Only a few years ago, I never in my wildest dreams thought I would be (trying to) grow flowers for a living. I'd never really paid much attention to flowers or gardening, and I couldn't tell you what a zinnia even was or what it looked like.

But after it turned out I didn't actually want to be a graphic designer after graduating, I realised I really didn't have any back-up life plans at all. I had however always had in the back of my mind that I wanted to start a business (which design would always be oh so relevant at least), but could never quite figure out what that business would be. I knew it had to be creative in some way, and something tangible, not staring at a computer all day, but otherwise the details were just coming up blanks. So while I was floundering away, paying the bills with a job I kinda hated, I bought an old villa to do up, and then whilst I was supposed to be renovating I got distracted and discovered gardening. I delved in deep and grew waay too many weird & wonderful vegetables, and with my love of colour it was inevitable that all roads were heading to growing flowers next!

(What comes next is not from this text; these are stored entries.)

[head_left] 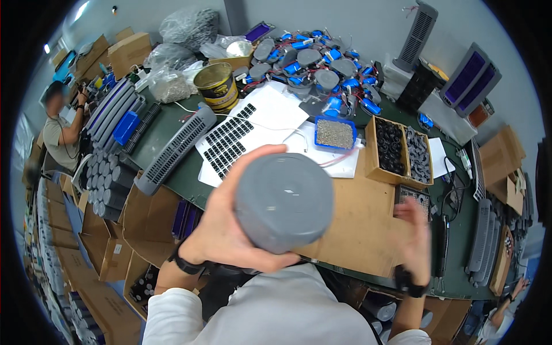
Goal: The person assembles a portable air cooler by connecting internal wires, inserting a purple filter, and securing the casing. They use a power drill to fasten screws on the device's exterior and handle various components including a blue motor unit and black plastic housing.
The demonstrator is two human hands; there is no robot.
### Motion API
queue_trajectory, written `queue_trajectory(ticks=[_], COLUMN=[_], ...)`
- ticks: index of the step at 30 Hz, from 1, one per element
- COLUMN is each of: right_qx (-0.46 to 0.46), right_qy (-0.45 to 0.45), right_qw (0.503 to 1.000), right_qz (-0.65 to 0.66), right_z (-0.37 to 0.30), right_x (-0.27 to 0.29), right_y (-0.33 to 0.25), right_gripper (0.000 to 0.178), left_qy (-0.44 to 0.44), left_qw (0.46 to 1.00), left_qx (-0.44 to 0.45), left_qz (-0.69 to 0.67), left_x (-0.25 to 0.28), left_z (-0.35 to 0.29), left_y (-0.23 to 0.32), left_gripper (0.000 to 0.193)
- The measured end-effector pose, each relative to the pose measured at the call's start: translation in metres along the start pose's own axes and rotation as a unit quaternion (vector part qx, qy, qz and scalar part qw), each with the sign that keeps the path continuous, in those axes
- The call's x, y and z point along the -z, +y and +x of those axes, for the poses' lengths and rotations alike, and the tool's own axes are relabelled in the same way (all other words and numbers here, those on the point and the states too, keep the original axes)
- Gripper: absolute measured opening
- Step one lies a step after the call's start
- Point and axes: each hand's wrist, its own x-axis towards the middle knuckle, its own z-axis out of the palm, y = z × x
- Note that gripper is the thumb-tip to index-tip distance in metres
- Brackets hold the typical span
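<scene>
My left hand (230, 224) is wrapped around a grey cylindrical housing (284, 198), held up in front of me with its flat round face turned upward. Motion smears my right hand (413, 238), so its fingers cannot be read. It is nearest to a small dark tray of little parts (418, 196) at the right of the brown cardboard sheet (351, 221). Just beyond that tray, a divided cardboard box (371, 161) holds black rings on one side and grey clips on the other.
Blue battery packs and grey caps (328, 72) are heaped at the back. A blue tray of small metal parts (335, 134), a black-yellow tin (217, 86) and a slotted grey panel (175, 150) stand on the green table. A cordless-looking black tool (442, 244) lies right. Another person (60, 123) sits far left.
</scene>
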Motion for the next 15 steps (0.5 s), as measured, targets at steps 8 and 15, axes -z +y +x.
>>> queue_trajectory(ticks=[8,15], right_qx=[0.105,-0.037], right_qy=[-0.279,-0.167], right_qw=[0.897,0.947], right_qz=[0.326,0.27], right_z=[0.022,0.042], right_x=[-0.162,-0.086], right_y=[-0.065,-0.084], right_gripper=[0.074,0.072], left_qy=[0.074,0.156], left_qw=[0.989,0.971], left_qx=[0.002,0.131], left_qz=[-0.132,-0.124], left_x=[-0.017,0.036], left_z=[0.006,-0.068], left_y=[-0.017,-0.068], left_gripper=[0.115,0.071])
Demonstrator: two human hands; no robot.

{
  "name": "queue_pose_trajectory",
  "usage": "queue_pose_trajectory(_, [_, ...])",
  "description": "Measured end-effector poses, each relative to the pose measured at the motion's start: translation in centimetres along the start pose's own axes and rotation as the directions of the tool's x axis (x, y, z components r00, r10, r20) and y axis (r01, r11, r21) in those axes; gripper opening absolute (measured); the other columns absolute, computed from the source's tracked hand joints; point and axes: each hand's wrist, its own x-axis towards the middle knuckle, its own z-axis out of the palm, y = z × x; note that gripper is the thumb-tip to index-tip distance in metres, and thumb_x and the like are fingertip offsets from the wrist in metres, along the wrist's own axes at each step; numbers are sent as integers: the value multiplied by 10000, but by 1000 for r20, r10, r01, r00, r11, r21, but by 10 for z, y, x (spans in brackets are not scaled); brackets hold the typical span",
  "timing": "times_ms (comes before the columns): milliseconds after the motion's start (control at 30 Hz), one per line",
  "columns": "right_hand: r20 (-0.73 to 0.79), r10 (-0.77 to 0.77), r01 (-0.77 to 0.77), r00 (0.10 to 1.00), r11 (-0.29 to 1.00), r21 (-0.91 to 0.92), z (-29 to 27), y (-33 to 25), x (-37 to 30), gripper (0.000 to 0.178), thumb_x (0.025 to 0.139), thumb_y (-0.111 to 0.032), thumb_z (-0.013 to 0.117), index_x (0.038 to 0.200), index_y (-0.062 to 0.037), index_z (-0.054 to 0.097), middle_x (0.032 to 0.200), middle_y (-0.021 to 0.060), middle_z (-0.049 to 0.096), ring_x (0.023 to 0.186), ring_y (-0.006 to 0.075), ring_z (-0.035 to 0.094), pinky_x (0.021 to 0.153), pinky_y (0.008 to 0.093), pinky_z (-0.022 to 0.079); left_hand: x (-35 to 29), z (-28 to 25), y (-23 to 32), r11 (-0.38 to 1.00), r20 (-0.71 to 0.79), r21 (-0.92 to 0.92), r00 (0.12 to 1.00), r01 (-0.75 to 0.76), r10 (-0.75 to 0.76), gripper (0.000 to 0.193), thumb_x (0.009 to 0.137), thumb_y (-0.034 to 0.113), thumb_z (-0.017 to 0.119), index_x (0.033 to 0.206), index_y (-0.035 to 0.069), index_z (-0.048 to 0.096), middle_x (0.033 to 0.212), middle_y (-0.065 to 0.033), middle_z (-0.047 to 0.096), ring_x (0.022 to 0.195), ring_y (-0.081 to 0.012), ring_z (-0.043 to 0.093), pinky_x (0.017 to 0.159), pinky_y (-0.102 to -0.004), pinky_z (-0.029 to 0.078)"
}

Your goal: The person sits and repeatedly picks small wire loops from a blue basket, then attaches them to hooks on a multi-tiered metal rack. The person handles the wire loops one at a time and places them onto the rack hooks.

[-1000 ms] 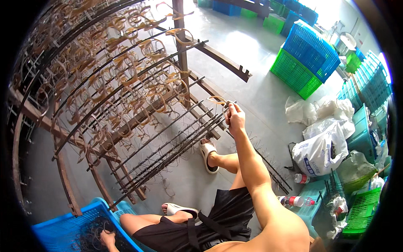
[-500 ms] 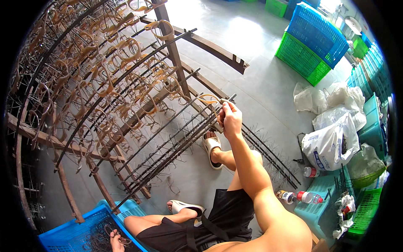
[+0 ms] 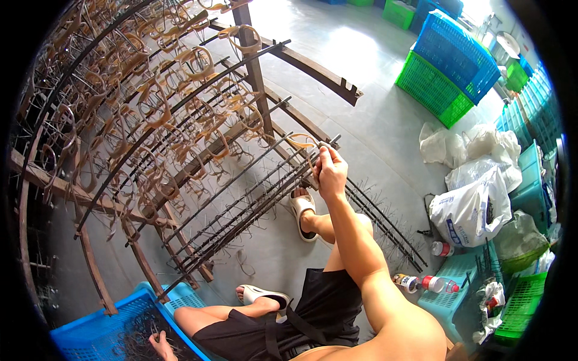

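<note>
My right hand (image 3: 330, 171) is raised at the end of a bundle of dark metal rods (image 3: 256, 207) with thin wire hooks along them. Its thumb and fingers are pinched together on a thin tan looped piece (image 3: 300, 141), beside the rod tips. Low at the left, my left hand (image 3: 161, 347) reaches into a blue plastic basket (image 3: 90, 322), touching a tangled pile of dark, thin looped pieces (image 3: 141, 328). Its visible fingers are apart, and I make out nothing held in them. Many similar tan loops (image 3: 156, 102) hang on the rack at the left.
The rack has brown metal bars (image 3: 253, 78) and a beam jutting right. Stacked blue and green crates (image 3: 442, 72) stand far right. White plastic bags (image 3: 472, 207), bottles (image 3: 442, 283) and a teal crate (image 3: 430, 301) line the right side. A thin looped piece (image 3: 243, 262) lies on the floor.
My left hand has shifted slightly left over the pile; the loop seen at its fingers before no longer shows there. My right hand keeps its pinch at the rod ends. The view has shifted slightly.
</note>
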Motion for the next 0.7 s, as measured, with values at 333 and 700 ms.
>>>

However just as I was starting to dot flowers around my garden, and starting to contemplate that perhaps flowers might possibly be that perfect creative & tangible business idea I had been searching for, I was essentially made redundant, again! But this time I was totally done with working in supermarkets, but alas there were no half inspiring jobs in Taranaki. So I moved back to Taumarunui (my hometown) in with my grandparents, hijacked a paddock off my parents farm and started a little trial flower farm so I didn't waste any time learning more about growing flowers.

Taumarunui

Year One: Take One

That first field felt overwhelmingly massive (all five or so rows!), and my Nana & Poppa were there helping me out most weekends. Moving back to my hometown and living with my grandparents felt like a complete life fail, but I knew that I'd also never regret spending that time with my grandparents, and little did I know how right I was, when my Nana sadly passed less than a couple years later. I will always, always treasure that year my Nana & I discovered flowers together!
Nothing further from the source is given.